Rust Refactoring for Beginners - SoatDev IT Consulting

July 12, 2023
Rss Fetcher

Recently Neeraj Avinash posted his code on Rust Programming Language Group on LinkedIn. His goal is to learn some Rust basics, but I found his example being a good foundation for my article. The intention is to show how to improve Rust’s code in stages and demonstrate what mistakes beginners can avoid starting with their code. For the sake of simplicity, please ignore the obvious deficiencies of this simple program.

The Baseline

I’m not going to post the whole code here, even if this is short, as it would discourage readers willing only to skim through the text. You can see the whole code at commit being my starting point here. I use only code snippets with explanations in the text that follows. This should help understand the process better, not seeing just the final result. Each section below forms the commit of this PR.

Lack of Rust Idioms

For experienced Rustacean it stings eyes that the following function doesn’t return Result<>, but a tuple:

fn add_student() -> (Student, bool)

This approach is not only not idiomatic, but misleading for the code reader — “What the bool value means?” someone might ask. Then to react to the outcome of this function something as complicated as the below has to be written:

// Add student to course
let (st, err) = add_student();

// Check for error. If error, continue the loop
if !err {
    continue;
}

Five lines with comments for the reader to understand the code. Short variable names are another bad practice.

Refactor

Let’s refactor these bits first. From:

fn add_student() -> (Student, bool) {
    // ...
    let mut st = Student {
        name: "".to_string(),
        age: 0,
    };
    // ...
    if student_name.len() < 3 {
        // ...
        return (st, false);
    }
    // ...
    (st, true)
}

To be more idiomatic and readable:

fn add_student() -> Result<Student, &'static str> {
    // ...
    if student_name.len() < 3 {
        // ...
        return Err("Student's name too short");
    }
    // ...
    let age = age.parse.map_err(|_| "Cannot parse student's age")?;

    Ok(Student {
        name: student_name,
        age
    })
}

I’m aware returning static strings as errors is a non-sustainable practice, but it’s good enough for this example. If the second part of this article is ever created about improving code with the use of external crates then I demonstrate recognized good practices.

The .map_err() method used in the example allows conversion of the type instance held by Err(e) enum’s value into one that’s supported by our function.

Our declared type, in this case, is &’static str (Rust’s equivalent of const char* type idiom in C), so our texts within quotes match.
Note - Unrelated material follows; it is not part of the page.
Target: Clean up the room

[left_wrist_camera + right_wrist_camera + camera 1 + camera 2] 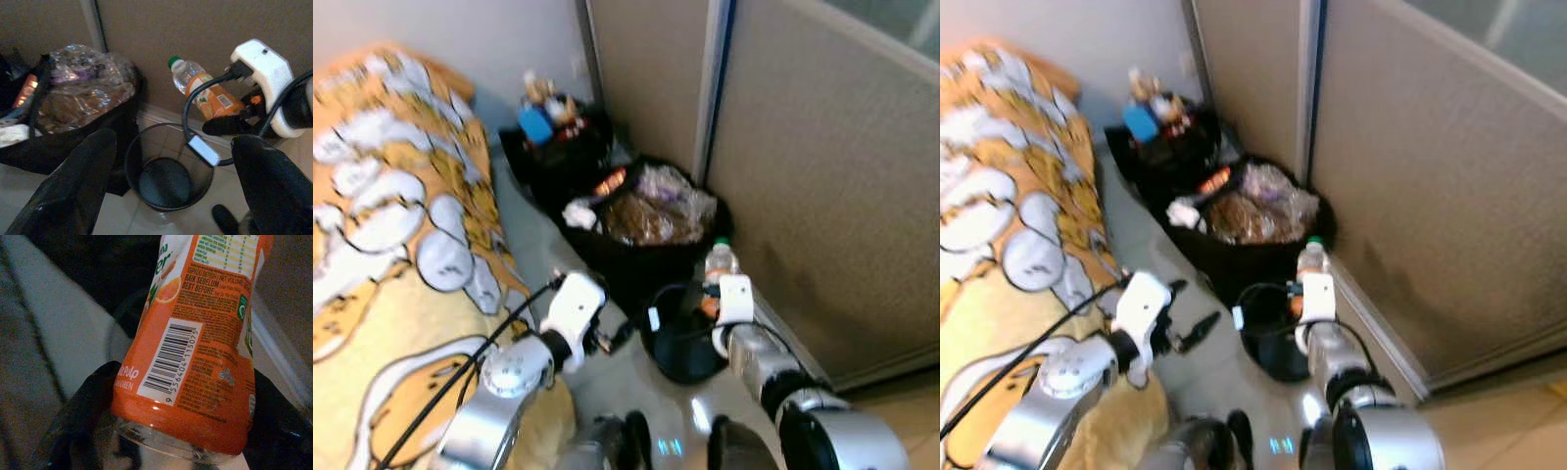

The ? operator is in fact one of the best features Rust has – it checks the instance of Result<> before it, if the value is Err(e) it returns that result; continues otherwise. In the past, there was try!() macro you may spot in older code.

As a result our check if we have expected output from the function evolves into the following:

let student = if let Ok(student) = add_student() {
    student
} else {
    continue;
}

student_db.push(student.clone());

This condition isn’t ideal, as it effectively discards any error. We do that here on assumptions we’re allowed to but consider handling the Err(e) enum on an individual basis.

Beginner’s Mistake: Infinite loop

The original code has two problems with loop:

There’s still an incremental counter in the context, that is unnecessarily mutable
The exit_var condition display “outcome” before leaving

Both above practices are common beginner’s mistakes. Let’s improve the code and turn:

let mut i: i8 = 1;
loop {

into

for i in 1usize.. {

based on the assumption the typical 64-bit size of usize these days is good enough for ages to come.

Then we remove:

i += 1;

that way we simplified the code and made it more readable.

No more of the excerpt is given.